# Task to carry out:
From the first line of the entries down to the line with "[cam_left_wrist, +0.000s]", write out every line exactly; that last line counts, but pictures do not.

:: Data for this task

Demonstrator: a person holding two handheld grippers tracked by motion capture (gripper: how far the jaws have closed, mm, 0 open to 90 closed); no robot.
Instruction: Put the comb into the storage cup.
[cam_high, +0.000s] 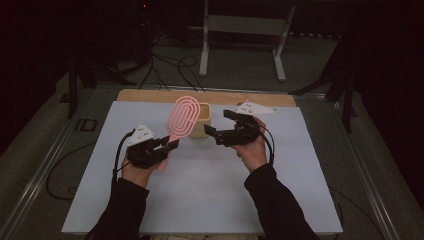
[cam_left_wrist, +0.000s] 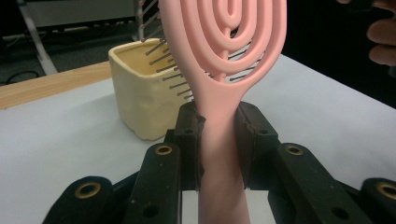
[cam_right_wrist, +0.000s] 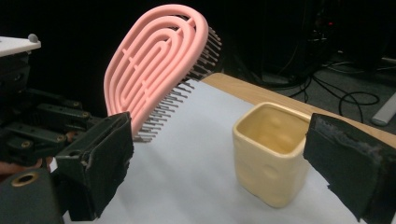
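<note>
A pink vented hairbrush (cam_high: 182, 118) stands tilted up above the table, its handle clamped in my left gripper (cam_high: 169, 145), bristles facing away from me. In the left gripper view the handle (cam_left_wrist: 219, 154) sits between the two black pads, with the brush head (cam_left_wrist: 224, 37) rising above. A cream square cup (cam_high: 202, 121) stands upright on the white table just behind the brush head. My right gripper (cam_high: 219, 123) hovers open beside the cup on its right; in the right gripper view the cup (cam_right_wrist: 271, 151) stands between the spread jaws, with the brush (cam_right_wrist: 154, 70) off to the left.
The white sheet (cam_high: 210, 185) covers a table with a wooden strip (cam_high: 150, 95) along the far edge. Cables (cam_high: 170, 65) and a white frame (cam_high: 240, 30) lie on the dark floor beyond. The near half of the sheet is bare.
</note>
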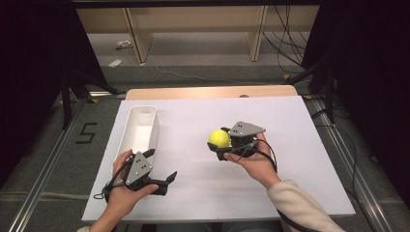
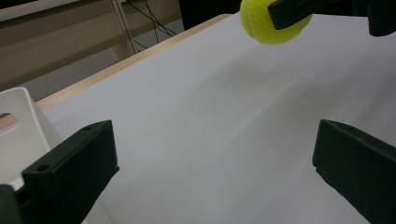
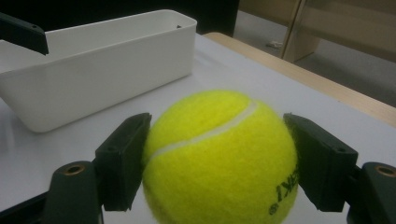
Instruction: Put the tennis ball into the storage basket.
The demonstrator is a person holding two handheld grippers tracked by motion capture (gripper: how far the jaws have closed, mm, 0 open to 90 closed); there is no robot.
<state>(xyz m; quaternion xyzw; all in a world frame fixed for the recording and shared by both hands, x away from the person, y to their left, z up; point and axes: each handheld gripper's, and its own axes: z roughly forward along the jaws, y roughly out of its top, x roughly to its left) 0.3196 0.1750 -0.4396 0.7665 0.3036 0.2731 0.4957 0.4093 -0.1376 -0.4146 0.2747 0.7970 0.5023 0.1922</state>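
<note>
Tennis ball (image 1: 218, 138) is pinched in right gripper (image 1: 223, 145), lifted; drop into white bin (image 1: 153, 126) at left remains. Left gripper (image 1: 163, 168) is spread, empty.

A long white plastic bin (image 1: 140, 126) lies lengthwise near the left edge of the white-topped bench (image 1: 203, 193), open side up. Beyond the bench's pale wooden far edge stands a light wooden shelf unit (image 1: 193, 24) on a grey floor (image 1: 43, 159), with black cables (image 1: 285, 38) trailing at right.
</note>
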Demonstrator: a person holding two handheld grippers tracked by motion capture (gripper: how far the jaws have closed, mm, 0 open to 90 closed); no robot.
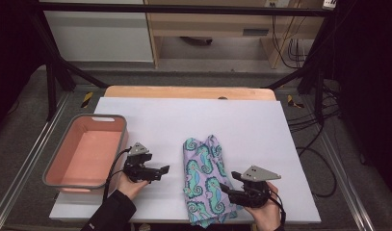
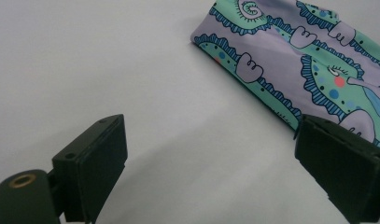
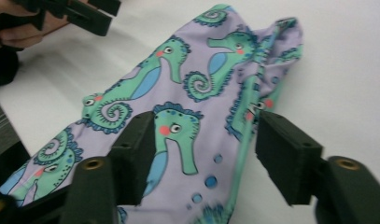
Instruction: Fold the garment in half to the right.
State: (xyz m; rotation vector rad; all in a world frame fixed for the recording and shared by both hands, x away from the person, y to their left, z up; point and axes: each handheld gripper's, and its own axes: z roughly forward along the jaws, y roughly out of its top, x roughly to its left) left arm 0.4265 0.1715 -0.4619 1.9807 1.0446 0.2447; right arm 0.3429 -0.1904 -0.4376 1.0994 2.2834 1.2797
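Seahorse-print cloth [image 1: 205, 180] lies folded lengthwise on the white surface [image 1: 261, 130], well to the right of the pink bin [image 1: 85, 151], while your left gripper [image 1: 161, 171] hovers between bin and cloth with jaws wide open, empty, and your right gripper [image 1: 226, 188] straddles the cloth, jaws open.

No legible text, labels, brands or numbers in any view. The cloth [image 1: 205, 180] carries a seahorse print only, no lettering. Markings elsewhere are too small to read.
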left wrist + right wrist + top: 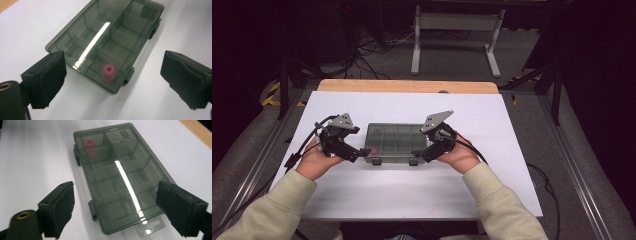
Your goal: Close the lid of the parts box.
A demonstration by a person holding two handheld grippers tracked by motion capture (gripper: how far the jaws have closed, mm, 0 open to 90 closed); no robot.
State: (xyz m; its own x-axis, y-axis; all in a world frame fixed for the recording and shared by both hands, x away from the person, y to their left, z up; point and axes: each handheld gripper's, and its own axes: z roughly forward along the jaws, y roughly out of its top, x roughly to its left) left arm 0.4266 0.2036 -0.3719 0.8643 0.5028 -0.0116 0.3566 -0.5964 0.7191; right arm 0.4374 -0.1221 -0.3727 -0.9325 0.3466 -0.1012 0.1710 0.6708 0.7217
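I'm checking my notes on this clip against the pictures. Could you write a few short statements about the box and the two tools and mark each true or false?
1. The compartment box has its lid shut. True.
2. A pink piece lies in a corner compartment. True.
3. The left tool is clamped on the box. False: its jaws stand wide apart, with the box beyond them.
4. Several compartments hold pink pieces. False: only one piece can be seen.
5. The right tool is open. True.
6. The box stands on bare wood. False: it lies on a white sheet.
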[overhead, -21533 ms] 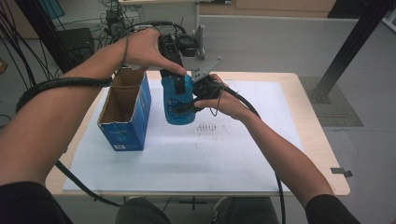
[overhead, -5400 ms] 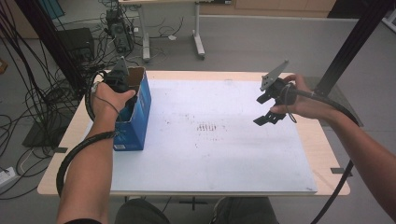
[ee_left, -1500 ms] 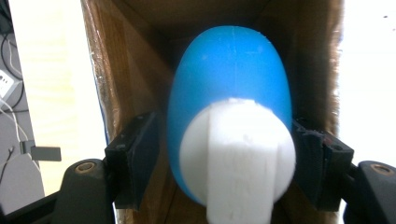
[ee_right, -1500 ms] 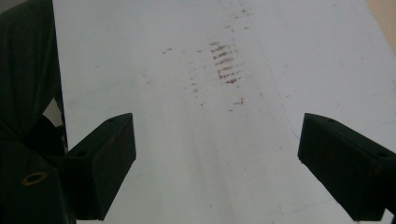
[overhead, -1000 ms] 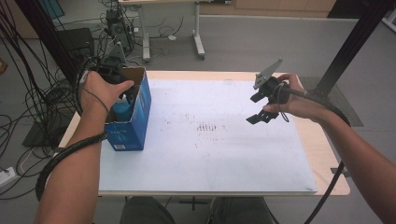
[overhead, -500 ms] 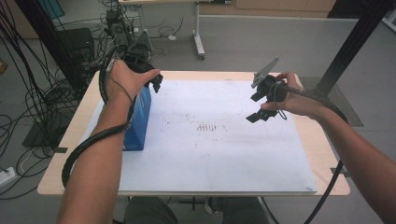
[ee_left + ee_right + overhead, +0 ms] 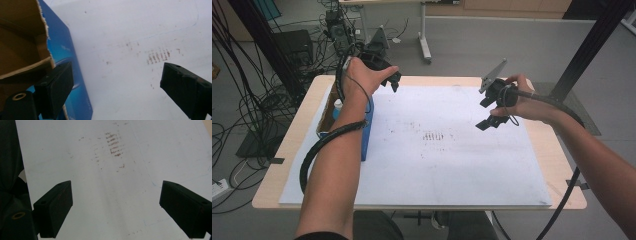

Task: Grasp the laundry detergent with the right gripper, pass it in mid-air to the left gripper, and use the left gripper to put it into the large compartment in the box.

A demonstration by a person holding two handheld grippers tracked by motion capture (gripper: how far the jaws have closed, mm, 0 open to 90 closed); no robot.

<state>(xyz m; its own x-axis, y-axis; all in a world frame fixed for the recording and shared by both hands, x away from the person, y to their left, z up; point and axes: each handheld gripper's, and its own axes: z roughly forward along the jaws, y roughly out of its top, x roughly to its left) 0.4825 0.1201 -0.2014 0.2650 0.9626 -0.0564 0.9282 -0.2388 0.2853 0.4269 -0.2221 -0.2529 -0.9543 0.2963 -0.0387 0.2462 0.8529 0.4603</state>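
High view: bottle cap (image 7: 337, 103) in box (image 7: 364, 131) | both hand-held grippers spread, empty

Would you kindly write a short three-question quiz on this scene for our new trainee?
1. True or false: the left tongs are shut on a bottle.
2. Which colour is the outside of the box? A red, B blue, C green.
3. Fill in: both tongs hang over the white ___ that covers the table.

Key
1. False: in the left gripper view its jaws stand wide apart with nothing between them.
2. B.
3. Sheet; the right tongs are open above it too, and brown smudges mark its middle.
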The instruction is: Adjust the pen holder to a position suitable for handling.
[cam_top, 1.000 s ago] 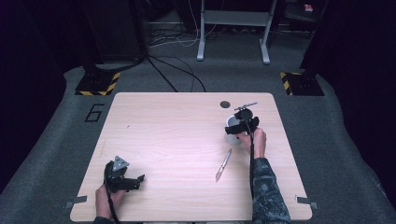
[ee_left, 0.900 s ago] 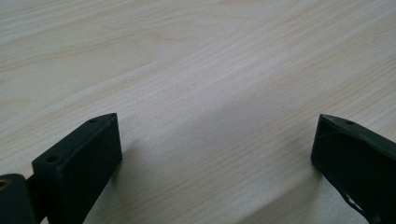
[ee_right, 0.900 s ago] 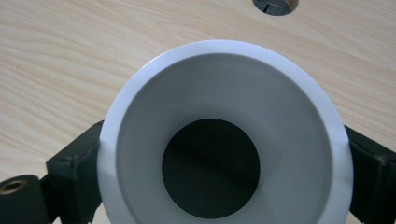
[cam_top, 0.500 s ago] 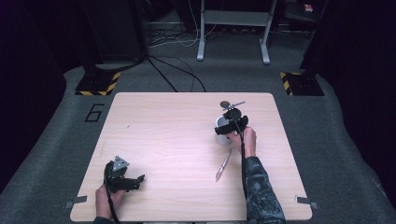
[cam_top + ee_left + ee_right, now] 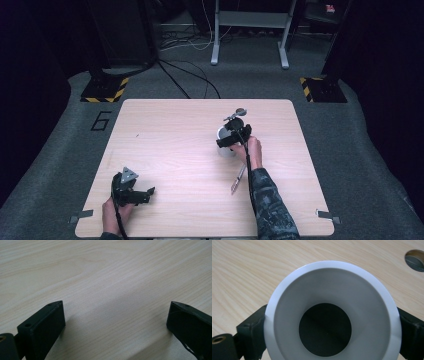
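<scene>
A white cup (image 5: 332, 285) with a dark bottom sits between the jaws of my right gripper (image 5: 332, 325), which is shut on its sides; I look down into the cup's mouth. In the high view the cup (image 5: 222, 134) is right of the table's middle, with the right gripper (image 5: 232, 138) on it. My left gripper (image 5: 135, 193) rests near the front left of the table. Its jaws stand wide apart in the left gripper view, where the left gripper (image 5: 115, 315) has only bare wood between them.
A slim pen-like thing (image 5: 239, 178) lies on the wooden table (image 5: 170, 145) just in front of the right hand. A round dark hole (image 5: 241, 111) (image 5: 415, 260) is in the tabletop behind the cup. Grey carpet surrounds the table.
The right gripper has carried the cup leftward from the back right, toward the table's middle. The left gripper has not moved.
</scene>
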Tool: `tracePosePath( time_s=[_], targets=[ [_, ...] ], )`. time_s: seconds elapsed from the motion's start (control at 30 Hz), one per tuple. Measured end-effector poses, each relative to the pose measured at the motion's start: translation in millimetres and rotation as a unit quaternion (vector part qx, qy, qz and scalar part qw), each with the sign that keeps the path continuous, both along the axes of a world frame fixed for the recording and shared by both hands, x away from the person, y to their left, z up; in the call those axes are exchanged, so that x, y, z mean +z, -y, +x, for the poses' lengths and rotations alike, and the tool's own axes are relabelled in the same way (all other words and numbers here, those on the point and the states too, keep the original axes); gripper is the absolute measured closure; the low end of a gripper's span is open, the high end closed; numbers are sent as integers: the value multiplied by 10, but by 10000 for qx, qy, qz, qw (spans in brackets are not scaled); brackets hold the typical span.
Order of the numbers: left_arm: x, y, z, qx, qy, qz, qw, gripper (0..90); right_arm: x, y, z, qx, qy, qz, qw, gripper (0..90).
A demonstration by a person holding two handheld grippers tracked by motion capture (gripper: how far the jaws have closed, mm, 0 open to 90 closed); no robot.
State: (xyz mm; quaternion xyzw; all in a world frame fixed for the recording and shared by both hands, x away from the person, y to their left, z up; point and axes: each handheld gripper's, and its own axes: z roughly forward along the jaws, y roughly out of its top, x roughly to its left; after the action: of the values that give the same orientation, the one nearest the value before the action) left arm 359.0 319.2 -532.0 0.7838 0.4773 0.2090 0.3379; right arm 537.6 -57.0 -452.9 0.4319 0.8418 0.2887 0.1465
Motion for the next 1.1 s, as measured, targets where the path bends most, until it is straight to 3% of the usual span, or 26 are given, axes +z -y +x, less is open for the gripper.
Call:
tracePosePath(
  time_s=[0.43,0.57,0.8,0.9,0.93,1.1],
  targets=[
    [0,0,0,2,2,2,10000,18,-5,-319,-136,365,-43,17,9993,55],
    [0,0,0,3,2,2,10000,18,-47,-400,-159,615,-95,196,9979,40],
    [0,0,0,-2,3,1,10000,18,-55,-475,-184,671,-129,257,9973,38],
    [0,1,0,0,5,2,10000,18,-42,-483,-210,696,20,237,9973,38],
    [0,0,0,-2,4,-1,10000,18,-33,-487,-227,612,60,250,9978,1],
    [0,0,0,-2,4,-1,10000,18,44,-446,-281,649,134,380,9971,0]
  ],
)
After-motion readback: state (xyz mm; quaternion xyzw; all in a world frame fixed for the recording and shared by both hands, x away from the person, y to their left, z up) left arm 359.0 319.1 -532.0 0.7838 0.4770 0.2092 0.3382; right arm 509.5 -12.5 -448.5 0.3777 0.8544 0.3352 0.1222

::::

# Answer space:
Demonstrator: a person holding two handheld grippers tracked by motion capture (gripper: how far the jaws have closed, mm, 0 open to 90 closed); no robot.
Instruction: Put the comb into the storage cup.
[cam_high, +0.000s] 
[cam_left_wrist, +0.000s] 

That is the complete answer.